* What is required
In the material below, the lines from the one containing "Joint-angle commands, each" through the one containing "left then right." are to be given again exactly, ends included, and no others.

BEGIN Available data

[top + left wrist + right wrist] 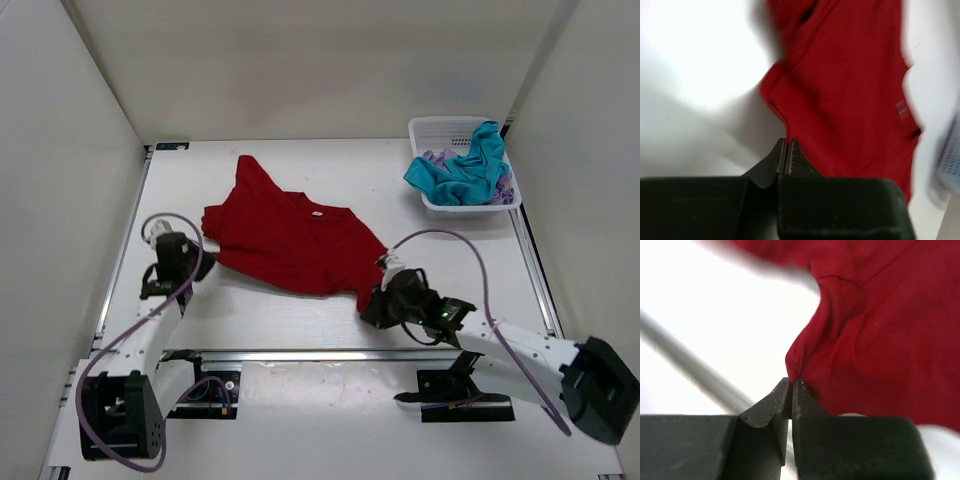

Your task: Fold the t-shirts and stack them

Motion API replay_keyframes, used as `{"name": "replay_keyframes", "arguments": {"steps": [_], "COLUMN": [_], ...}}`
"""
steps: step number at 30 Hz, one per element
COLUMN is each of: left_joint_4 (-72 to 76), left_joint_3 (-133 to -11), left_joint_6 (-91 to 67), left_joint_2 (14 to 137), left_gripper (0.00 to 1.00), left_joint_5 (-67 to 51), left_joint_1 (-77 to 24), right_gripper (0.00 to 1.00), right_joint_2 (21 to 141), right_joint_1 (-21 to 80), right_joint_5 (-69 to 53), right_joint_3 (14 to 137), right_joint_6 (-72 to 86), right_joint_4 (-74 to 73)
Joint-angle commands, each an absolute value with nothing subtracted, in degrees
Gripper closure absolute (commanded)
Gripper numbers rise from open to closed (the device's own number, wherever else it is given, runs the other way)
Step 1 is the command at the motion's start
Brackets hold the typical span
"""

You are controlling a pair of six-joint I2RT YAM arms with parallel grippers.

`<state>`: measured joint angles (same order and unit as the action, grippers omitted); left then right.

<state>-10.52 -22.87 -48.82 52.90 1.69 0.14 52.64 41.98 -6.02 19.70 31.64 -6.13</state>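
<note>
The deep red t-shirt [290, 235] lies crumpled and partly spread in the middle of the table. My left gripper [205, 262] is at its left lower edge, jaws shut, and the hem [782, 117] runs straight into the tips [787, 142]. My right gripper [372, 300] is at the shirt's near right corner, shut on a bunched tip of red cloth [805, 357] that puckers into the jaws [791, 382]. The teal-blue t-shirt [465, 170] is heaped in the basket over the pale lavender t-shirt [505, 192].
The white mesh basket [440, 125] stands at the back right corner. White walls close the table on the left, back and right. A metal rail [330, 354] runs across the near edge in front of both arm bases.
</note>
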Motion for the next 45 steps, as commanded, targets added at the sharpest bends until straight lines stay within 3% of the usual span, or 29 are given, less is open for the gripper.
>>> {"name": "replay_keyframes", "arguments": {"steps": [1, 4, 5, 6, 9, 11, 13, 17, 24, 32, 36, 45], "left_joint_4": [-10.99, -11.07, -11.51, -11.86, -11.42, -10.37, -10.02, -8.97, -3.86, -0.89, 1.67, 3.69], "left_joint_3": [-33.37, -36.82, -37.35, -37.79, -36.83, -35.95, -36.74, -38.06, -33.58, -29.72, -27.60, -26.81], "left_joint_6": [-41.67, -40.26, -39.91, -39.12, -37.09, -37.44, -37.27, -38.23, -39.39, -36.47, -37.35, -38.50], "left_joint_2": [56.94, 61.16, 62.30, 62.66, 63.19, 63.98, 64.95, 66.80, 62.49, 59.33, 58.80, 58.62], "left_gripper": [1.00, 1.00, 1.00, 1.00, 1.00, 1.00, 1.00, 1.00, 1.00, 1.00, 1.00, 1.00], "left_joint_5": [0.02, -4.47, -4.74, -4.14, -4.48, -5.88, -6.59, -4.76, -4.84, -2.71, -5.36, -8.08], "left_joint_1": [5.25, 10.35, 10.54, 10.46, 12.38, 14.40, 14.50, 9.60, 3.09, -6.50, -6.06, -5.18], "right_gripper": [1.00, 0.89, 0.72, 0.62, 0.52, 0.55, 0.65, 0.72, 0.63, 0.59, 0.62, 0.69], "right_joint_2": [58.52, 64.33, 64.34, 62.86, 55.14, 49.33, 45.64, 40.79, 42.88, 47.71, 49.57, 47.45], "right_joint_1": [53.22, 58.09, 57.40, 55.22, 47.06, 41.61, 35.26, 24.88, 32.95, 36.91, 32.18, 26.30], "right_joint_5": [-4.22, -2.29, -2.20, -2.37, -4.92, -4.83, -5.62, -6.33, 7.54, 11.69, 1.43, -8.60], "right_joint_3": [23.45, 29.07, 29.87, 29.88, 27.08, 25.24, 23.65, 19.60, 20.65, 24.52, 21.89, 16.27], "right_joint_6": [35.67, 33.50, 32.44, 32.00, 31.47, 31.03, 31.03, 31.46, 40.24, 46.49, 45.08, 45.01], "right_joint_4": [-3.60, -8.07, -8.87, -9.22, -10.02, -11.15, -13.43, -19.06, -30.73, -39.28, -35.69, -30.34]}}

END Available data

* Solution for this exercise
Joint-angle commands, each an absolute value with nothing subtracted, in degrees
Gripper closure absolute (commanded)
Gripper numbers rise from open to closed (the device's own number, wherever else it is given, runs the other way)
Step 1 is the command at the motion's start
Brackets hold the typical span
"""

You are controlling a pair of six-joint I2RT YAM arms with parallel grippers.

`<state>`: measured joint angles (same order and unit as the action, grippers omitted); left then right.

With this, the exercise is finished.